_What to produce:_
The line with "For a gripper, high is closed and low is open", the line with "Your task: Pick", and all lines between them in the material below: return these exactly, and no others.
== == ==
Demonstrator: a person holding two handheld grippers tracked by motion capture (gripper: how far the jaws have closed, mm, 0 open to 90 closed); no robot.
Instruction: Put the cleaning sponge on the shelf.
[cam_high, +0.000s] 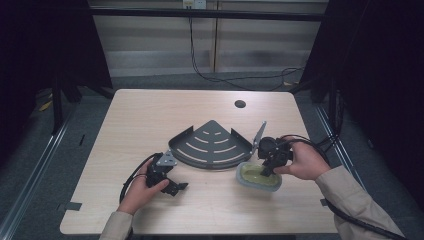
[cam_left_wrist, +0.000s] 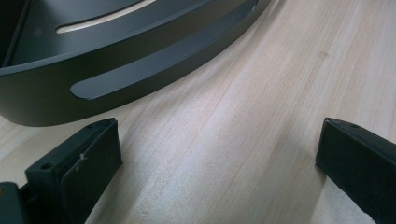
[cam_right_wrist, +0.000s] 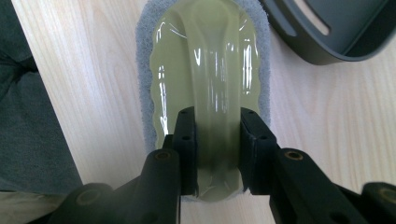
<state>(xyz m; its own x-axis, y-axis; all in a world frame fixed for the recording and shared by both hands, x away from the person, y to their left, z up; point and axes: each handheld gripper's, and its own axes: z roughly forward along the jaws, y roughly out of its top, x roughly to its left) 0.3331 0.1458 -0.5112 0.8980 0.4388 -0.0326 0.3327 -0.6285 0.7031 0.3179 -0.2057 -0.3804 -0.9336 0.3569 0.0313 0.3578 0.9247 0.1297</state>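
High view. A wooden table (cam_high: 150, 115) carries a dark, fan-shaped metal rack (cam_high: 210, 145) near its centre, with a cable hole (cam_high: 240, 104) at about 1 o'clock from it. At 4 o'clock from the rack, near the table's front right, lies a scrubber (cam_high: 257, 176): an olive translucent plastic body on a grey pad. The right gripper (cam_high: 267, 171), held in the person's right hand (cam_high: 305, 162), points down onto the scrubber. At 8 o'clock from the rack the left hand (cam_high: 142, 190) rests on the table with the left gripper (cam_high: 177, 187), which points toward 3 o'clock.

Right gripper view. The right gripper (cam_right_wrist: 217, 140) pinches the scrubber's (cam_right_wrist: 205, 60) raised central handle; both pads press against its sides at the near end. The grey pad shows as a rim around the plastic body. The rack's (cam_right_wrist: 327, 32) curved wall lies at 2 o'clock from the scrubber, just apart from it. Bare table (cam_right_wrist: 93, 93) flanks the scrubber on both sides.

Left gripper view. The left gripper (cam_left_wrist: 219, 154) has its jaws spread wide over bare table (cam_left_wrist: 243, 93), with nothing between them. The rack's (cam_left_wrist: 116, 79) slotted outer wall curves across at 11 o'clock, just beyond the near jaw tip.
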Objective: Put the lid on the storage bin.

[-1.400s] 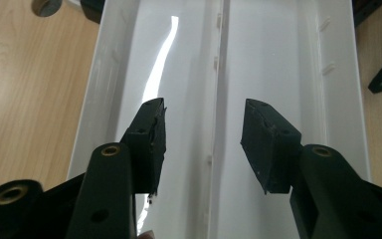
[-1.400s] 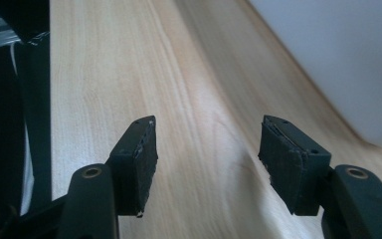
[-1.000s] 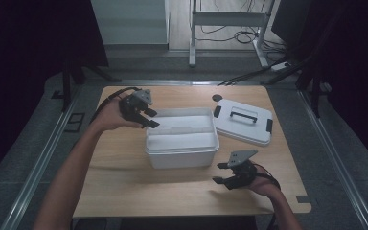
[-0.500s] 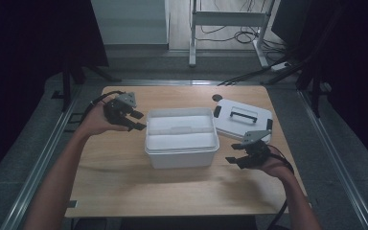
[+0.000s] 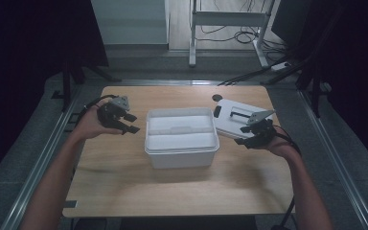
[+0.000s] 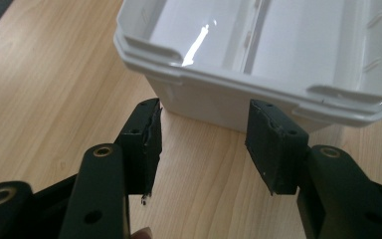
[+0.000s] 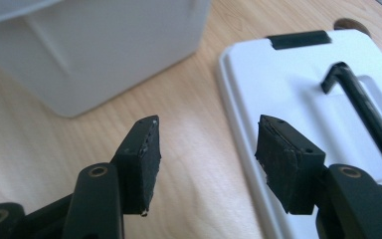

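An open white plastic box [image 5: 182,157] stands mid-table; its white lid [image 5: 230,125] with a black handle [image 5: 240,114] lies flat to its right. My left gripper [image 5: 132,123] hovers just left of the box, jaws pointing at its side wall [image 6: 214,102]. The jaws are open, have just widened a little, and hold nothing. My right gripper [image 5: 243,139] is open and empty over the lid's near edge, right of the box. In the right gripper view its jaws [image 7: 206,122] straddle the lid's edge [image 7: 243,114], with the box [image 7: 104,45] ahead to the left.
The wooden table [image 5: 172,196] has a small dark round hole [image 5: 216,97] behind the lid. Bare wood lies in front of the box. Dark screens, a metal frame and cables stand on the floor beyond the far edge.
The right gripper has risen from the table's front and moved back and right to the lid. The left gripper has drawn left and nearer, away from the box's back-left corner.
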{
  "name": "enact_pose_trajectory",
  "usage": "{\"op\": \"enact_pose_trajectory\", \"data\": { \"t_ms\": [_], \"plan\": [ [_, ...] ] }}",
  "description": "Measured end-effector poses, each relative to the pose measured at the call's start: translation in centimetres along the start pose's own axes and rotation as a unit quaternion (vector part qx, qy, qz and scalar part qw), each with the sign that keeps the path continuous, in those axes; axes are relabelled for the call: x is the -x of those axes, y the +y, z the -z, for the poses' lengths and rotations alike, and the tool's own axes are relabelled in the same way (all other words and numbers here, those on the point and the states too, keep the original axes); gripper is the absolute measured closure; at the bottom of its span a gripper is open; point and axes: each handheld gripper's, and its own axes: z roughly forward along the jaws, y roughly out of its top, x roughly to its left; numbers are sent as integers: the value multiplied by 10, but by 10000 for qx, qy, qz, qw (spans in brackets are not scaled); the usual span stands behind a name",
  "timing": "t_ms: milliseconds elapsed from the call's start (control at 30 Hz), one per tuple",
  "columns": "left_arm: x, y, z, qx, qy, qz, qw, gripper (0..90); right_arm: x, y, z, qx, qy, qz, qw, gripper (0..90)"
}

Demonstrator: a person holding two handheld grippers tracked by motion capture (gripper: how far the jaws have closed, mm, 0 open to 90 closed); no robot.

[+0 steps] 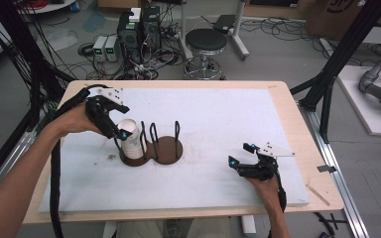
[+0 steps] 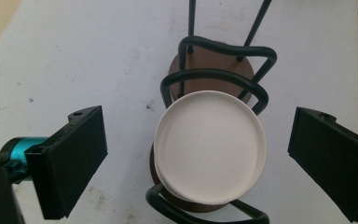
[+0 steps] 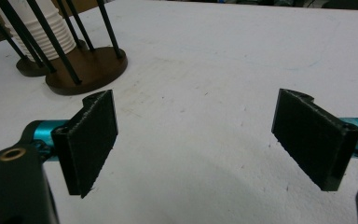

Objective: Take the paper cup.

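Your left gripper (image 1: pixel 113 120) hangs over the stack of white cups (image 1: pixel 131 140), jaws spread wide on either side of the top rim and touching nothing, lined up as if for a grip. The stack stands in the left bay of the wire rack (image 1: pixel 155 147), whose hoops keep it upright on the desk (image 1: pixel 218 114). Your right gripper (image 1: pixel 250 157) rests well apart, jaws wide and empty.

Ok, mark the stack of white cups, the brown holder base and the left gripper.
stack of white cups (image 2: pixel 209 147), left gripper view, on the flat top face.
brown holder base (image 1: pixel 171 148), high view, on the empty disc.
left gripper (image 1: pixel 124 133), high view, between its fingertips.
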Motion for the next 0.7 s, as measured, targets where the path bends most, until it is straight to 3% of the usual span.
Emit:
{"op": "enact_pose_trajectory", "data": {
  "t_ms": [267,700],
  "plan": [
    [-4,0,-11,-372,-85,-78,9992,45,0,0,0,-1,11,-10,10000,147],
    [-4,-3,-25,-642,-141,-97,9978,45,0,0,0,-8,29,-29,10000,147]
  ]
}}
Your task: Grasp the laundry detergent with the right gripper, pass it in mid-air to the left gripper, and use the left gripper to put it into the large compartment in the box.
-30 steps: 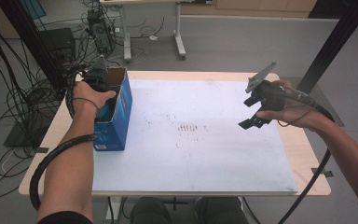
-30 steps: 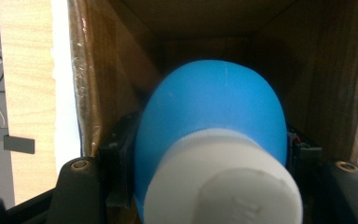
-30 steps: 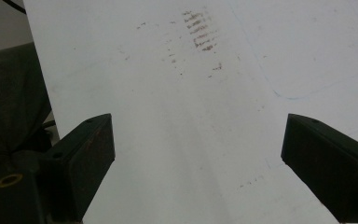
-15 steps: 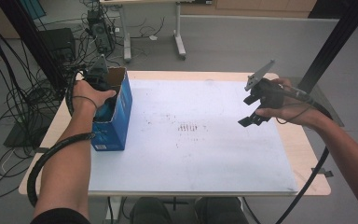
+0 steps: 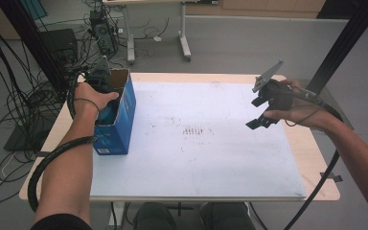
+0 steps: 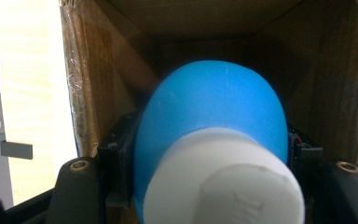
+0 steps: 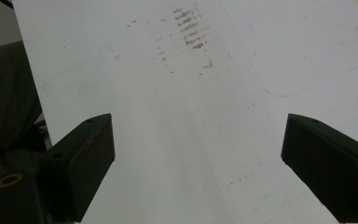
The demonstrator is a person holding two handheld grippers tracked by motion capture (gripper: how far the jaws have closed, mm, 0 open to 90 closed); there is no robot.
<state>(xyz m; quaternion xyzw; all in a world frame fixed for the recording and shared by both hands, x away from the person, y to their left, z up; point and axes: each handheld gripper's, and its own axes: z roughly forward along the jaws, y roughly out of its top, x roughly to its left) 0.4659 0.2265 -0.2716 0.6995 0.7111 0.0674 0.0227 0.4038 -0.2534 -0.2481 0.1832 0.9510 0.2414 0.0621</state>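
Claws are sitting at opposite sides of the counter (image 5: 311,184). At nine o'clock in the high view, the left claw (image 5: 106,98) is reaching down into the open top of a blue cardboard box (image 5: 120,125), which is standing upright near the counter's left edge. In the left gripper view, that claw is clamping a blue bottle (image 6: 214,126) with a white cap (image 6: 223,182); its jaws are pressing on the bottle's two flanks, and the brown inner walls of the box are surrounding it on every side. The bottle is sitting inside the box, cap toward the camera. At three o'clock in the high view, the right claw (image 5: 262,113) is hovering above the white sheet (image 5: 196,163) with nothing in it. In the right gripper view, its jaws are standing wide apart over bare sheet, with faint brown smudges (image 7: 189,30) lying at twelve o'clock.
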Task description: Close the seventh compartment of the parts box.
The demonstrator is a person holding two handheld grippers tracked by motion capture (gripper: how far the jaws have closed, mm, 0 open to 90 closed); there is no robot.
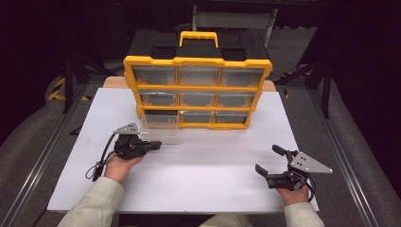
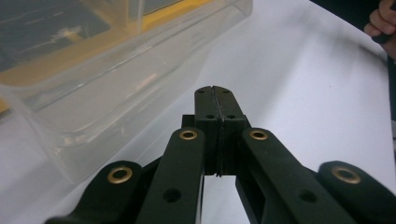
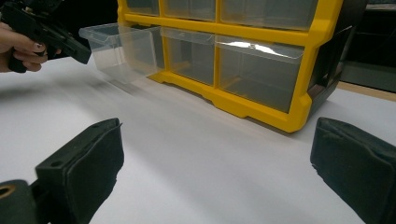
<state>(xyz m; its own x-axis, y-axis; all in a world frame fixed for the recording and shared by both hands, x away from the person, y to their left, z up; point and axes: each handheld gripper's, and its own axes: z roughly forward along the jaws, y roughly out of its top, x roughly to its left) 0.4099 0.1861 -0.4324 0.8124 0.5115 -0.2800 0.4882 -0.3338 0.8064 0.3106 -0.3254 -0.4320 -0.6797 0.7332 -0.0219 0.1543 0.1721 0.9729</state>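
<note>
The left gripper [image 1: 157, 144] was clenched on nothing, just beside the clear drawer [image 1: 161, 125] pulled out of the yellow cabinet [image 1: 197, 61]. The right gripper [image 1: 268, 161] stood released at the near right of the table [image 1: 213, 161].

Left gripper [image 2: 215, 93] closed; right gripper [image 3: 215, 172] agape

One yellow-and-black plastic organiser cabinet [image 1: 197, 61] with one yellow carry handle [image 1: 198, 38] stands on one white desk [image 1: 203, 170]; it holds nine clear plastic drawers in three rows of three, eight pushed in and one, the bottom-left clear drawer [image 1: 161, 126], pulled out; two black two-jaw claws are in view, the left claw [image 1: 158, 145] and the right claw [image 1: 267, 161]; two hands hold them, one each.
</note>
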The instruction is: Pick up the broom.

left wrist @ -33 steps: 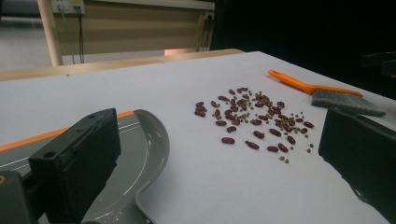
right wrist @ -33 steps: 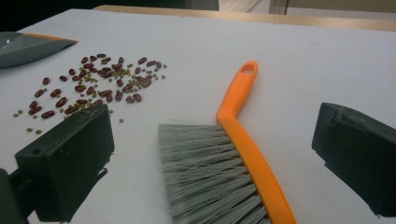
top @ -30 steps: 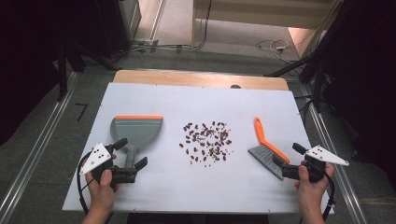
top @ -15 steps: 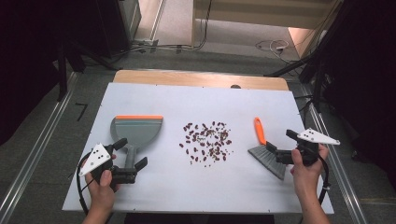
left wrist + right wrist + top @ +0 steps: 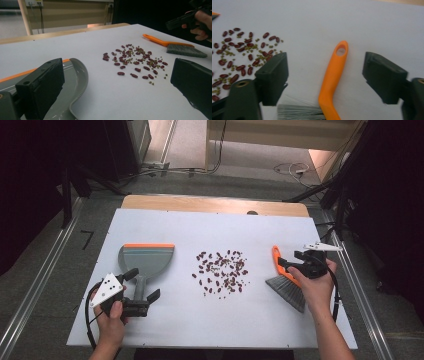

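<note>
Item: sweeping set on white table (image 5: pixel 210 225)—brush (image 5: pixel 331 82) lying flat between the right gripper (image 5: pixel 325 75) jaws, which have just been narrowing without touching its orange handle, ready for pickup; left gripper (image 5: pixel 142 287) open astride the dustpan (image 5: pixel 146 261) handle; beans (image 5: pixel 222 272) scattered between.

Tabletop (image 5: pixel 150 225): white sheet, wooden strip (image 5: pixel 210 204) at far edge | floor (image 5: pixel 50 270): grey, metal rails (image 5: pixel 30 305) either side | cables (image 5: pixel 290 169) on floor beyond | surroundings dark, lit patch far right.
</note>
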A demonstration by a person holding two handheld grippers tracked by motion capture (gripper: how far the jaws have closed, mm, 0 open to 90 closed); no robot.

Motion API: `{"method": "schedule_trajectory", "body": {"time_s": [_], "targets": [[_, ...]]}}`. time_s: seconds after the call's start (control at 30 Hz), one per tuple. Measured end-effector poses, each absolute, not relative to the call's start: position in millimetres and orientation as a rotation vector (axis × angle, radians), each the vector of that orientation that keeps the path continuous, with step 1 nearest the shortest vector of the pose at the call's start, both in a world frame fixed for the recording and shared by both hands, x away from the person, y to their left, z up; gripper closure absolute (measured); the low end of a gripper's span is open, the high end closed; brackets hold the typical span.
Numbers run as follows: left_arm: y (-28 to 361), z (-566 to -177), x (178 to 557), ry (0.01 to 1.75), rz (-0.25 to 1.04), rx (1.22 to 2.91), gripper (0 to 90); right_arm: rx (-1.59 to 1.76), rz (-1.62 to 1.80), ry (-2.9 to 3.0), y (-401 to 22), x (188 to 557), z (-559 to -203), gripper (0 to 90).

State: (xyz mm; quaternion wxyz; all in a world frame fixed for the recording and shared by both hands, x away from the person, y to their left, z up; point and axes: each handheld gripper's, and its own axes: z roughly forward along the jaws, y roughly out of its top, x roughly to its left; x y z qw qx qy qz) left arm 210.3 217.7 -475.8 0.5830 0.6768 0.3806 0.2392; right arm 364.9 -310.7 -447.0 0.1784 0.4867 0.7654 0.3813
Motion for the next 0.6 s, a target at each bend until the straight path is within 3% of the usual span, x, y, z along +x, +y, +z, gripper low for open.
{"method": "schedule_trajectory", "body": {"time_s": [0.07, 0.4, 0.6], "targets": [[218.9, -475.6, 210.4, 0.883, 0.544, 1.568, 0.1, 1.407, 1.006, 2.186, -306.5, 371.3, -448.4, 33.7], [219.2, -475.6, 210.4, 0.887, 0.535, 1.567, 0.1, 1.466, 0.695, 2.300, -289.7, 382.7, -460.7, 50.3], [219.2, -476.0, 210.6, 0.883, 0.532, 1.572, 0.1, 1.495, 0.581, 2.319, -284.5, 382.6, -468.0, 51.6]]}}
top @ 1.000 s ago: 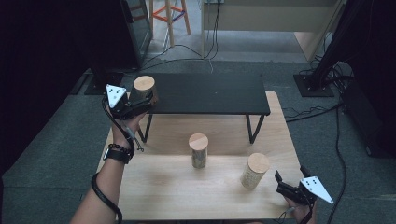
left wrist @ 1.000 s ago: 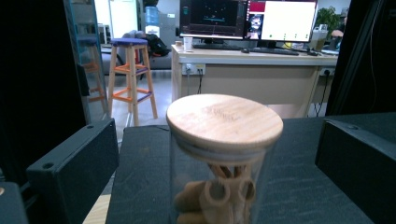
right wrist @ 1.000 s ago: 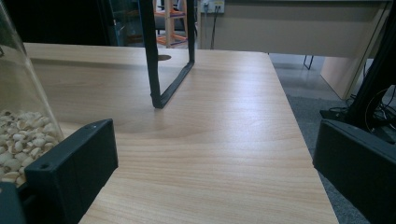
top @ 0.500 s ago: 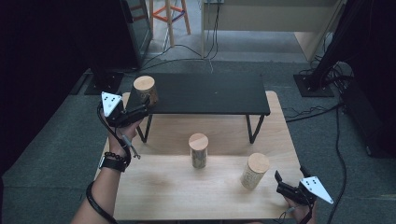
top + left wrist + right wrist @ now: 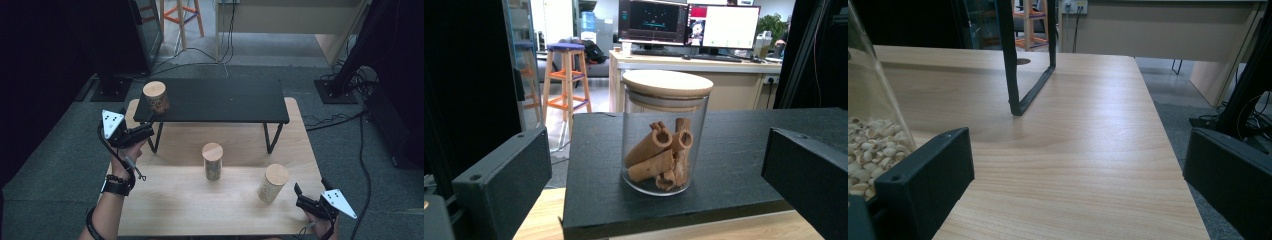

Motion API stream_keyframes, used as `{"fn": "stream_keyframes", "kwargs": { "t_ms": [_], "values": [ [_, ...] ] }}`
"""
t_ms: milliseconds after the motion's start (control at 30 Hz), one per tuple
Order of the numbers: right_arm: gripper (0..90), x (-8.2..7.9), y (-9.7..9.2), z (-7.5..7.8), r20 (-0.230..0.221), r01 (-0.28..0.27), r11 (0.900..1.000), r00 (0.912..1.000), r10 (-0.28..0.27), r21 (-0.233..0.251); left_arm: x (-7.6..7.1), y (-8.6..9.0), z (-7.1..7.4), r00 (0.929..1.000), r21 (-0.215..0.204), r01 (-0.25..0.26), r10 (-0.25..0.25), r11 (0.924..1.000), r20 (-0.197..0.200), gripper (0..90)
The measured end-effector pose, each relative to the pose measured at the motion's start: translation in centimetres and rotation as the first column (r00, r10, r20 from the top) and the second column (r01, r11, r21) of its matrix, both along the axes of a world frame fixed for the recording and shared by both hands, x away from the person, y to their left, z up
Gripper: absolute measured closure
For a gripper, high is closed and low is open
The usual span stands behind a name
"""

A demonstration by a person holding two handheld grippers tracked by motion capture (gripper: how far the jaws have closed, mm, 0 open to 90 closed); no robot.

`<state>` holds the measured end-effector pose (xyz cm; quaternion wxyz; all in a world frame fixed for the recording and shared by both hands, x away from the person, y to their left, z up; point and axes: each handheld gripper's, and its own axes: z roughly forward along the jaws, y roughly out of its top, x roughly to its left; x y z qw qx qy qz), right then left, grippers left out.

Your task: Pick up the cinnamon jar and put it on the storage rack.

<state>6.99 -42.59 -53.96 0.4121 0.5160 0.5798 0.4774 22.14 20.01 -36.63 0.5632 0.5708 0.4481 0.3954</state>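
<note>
Nearest the person, the right hand-held gripper rests at the front right corner of the wooden surface, its jaws spread and holding nothing. In the right gripper view the jar of pale kernels stands just beside its left jaw, not between the jaws, so no grasp has begun there. That same jar stands upright near the front right of the surface in the high view.

A little farther in, a second lidded jar stands upright near the middle of the surface, well apart from both grippers and untouched.

At the left edge, the left hand-held gripper is held just off the near left corner of the black raised shelf, jaws wide apart and empty. Its own view looks straight at the jar of cinnamon sticks, which stands upright on the shelf near that corner with its wooden lid on, framed between the jaws but beyond them.

Judging from this, one jar is set on the shelf and let go, and the work looks about a third done: two jars wait on the surface below, and the one by the right gripper seems the likely next pick.
</note>
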Motion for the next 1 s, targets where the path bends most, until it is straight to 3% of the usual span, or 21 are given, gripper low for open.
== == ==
_Response to this task:_
For a gripper, high is closed and low is open
The usual span stands behind a name
"""

A demonstration by a person holding two handheld grippers tracked by motion capture (gripper: how far the jaws have closed, mm, 0 open to 90 closed); no robot.

`<state>` holds the measured end-effector pose (xyz cm; quaternion wxyz; all in a world frame fixed for the recording and shared by both hands, x away from the person, y to their left, z up; point and axes: each handheld gripper's, and its own axes: z roughly forward along the jaws, y roughly out of its top, x roughly to its left; x y z qw qx qy qz), right then left, grippers left out.

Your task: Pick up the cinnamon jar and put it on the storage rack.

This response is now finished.